**Directions for this task**. Aim for an exact copy of the listing, without any images.
══════════
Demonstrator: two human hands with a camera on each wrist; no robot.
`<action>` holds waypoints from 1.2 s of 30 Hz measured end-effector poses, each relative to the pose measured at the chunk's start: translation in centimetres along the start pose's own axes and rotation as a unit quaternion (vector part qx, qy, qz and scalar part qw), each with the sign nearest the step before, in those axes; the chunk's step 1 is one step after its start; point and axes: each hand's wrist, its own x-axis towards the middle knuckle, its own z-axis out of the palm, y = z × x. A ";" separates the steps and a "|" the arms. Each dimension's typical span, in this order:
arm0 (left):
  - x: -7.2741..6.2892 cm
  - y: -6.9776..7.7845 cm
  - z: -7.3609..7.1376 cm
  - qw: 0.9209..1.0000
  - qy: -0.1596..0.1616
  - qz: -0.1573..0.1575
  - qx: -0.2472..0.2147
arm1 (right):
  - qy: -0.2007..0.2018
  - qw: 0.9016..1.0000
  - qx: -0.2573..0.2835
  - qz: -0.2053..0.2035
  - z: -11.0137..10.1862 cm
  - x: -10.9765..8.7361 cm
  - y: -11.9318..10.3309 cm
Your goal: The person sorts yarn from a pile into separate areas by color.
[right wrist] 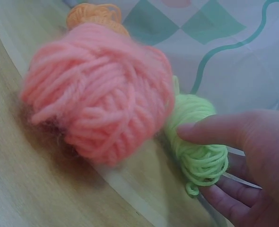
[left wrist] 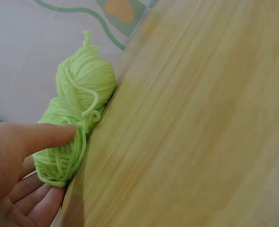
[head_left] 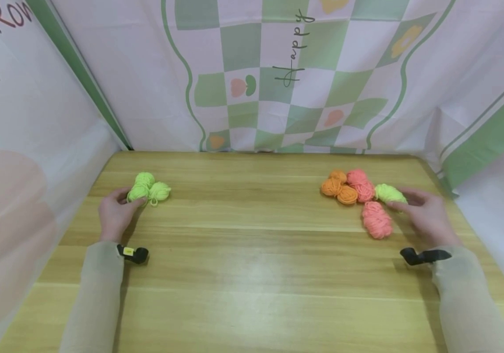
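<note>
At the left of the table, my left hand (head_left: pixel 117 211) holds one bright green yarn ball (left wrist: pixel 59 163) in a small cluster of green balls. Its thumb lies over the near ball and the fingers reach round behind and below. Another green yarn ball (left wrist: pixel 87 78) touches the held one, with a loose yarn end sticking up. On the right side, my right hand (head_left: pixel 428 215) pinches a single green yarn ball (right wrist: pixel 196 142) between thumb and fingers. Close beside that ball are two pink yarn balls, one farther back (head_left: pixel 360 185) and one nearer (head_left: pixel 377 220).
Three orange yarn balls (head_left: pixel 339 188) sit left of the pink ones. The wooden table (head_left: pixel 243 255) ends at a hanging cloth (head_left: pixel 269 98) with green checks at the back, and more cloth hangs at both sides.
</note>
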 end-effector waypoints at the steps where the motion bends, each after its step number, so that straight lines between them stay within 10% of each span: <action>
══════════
**Output of the task**.
Demonstrator: two human hands with a camera on each wrist; no robot.
`<action>` holds waypoints from 1.2 s of 30 Hz measured end-effector poses, each relative to the pose measured at the chunk's start: translation in centimetres along the start pose's own axes and rotation as a unit quaternion (vector part qx, qy, qz and scalar part qw), each with the sign nearest the step before, in those axes; the chunk's step 1 is one step after its start; point and axes: each hand's wrist, its own x-axis towards the middle knuckle, its own z-axis out of the palm, y = z × x. A ";" separates the steps and a "|" the arms. Each dimension's typical span, in this order:
arm0 (left):
  - x: -7.2741..6.2892 cm
  - y: -6.9776..7.7845 cm
  - z: -7.3609..7.1376 cm
  - qw: 0.9209..1.0000
  - qy: -0.1596..0.1616
  - qz: -0.1573..0.1575
  - qx: -0.2472..0.2147
arm1 (right):
  - qy: -0.2007..0.2018
  - qw: 0.9016..1.0000
  - qx: -0.2573..0.2835
  - qz: -0.2053..0.2035
  - z: -11.0137..10.1862 cm
  - x: -10.9765..8.7361 cm
  - y: -11.9318..10.3309 cm
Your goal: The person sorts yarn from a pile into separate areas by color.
[right wrist] 
[left wrist] 
[head_left] 
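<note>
At the left of the table, my left hand (head_left: pixel 117 211) holds one bright green yarn ball (left wrist: pixel 59 163) in a small cluster of green balls. Its thumb lies over the near ball and the fingers reach round behind and below. Another green yarn ball (left wrist: pixel 87 78) touches the held one, with a loose yarn end sticking up. On the right side, my right hand (head_left: pixel 428 215) pinches a single green yarn ball (right wrist: pixel 196 142) between thumb and fingers. Close beside that ball are two pink yarn balls, one farther back (head_left: pixel 360 185) and one nearer (head_left: pixel 377 220).
Three orange yarn balls (head_left: pixel 339 188) sit left of the pink ones. The wooden table (head_left: pixel 243 255) ends at a hanging cloth (head_left: pixel 269 98) with green checks at the back, and more cloth hangs at both sides.
</note>
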 end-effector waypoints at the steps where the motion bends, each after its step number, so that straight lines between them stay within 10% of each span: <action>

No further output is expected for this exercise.